#### [Directions for this task]
Every line of the listing below should come back exactly as written, with no images.

#### [Dataset content]
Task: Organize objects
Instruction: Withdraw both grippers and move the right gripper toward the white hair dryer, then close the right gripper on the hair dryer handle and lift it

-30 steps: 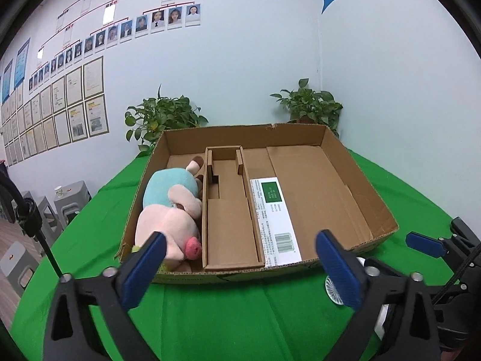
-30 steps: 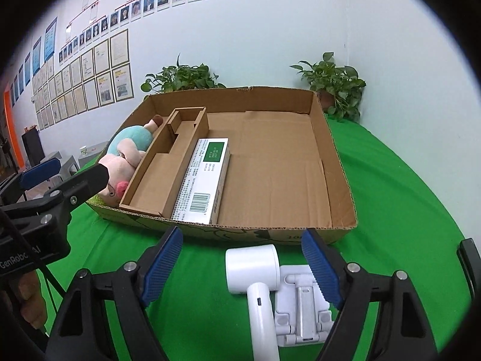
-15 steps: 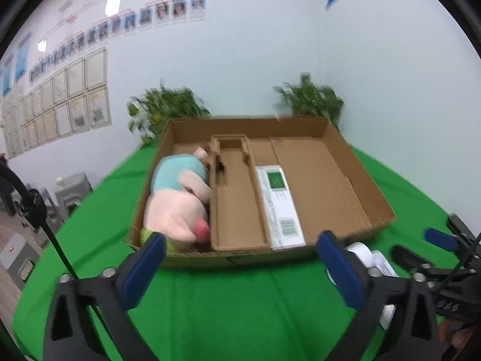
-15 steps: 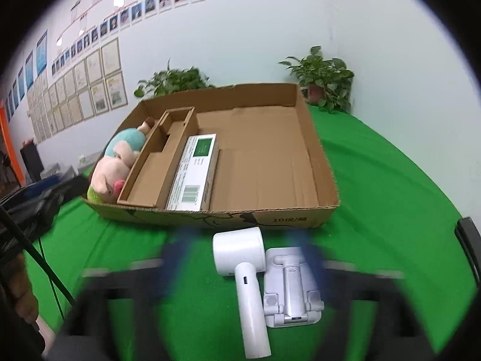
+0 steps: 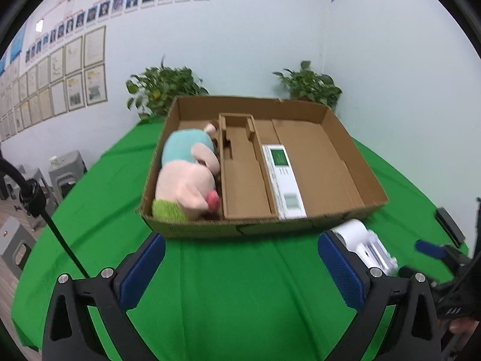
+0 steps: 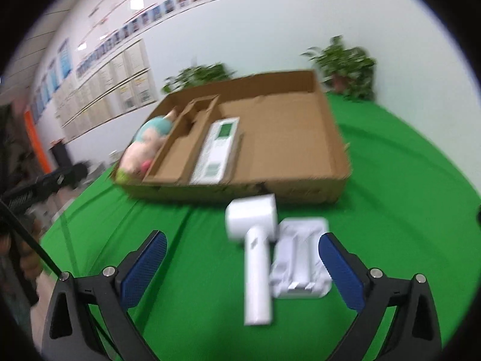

#### [Response]
Task: Organize objects
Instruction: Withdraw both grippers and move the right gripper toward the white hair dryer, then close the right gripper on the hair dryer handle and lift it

-30 steps: 
-30 steps: 
-15 steps: 
-15 steps: 
+0 steps: 
+0 steps: 

No more output remains.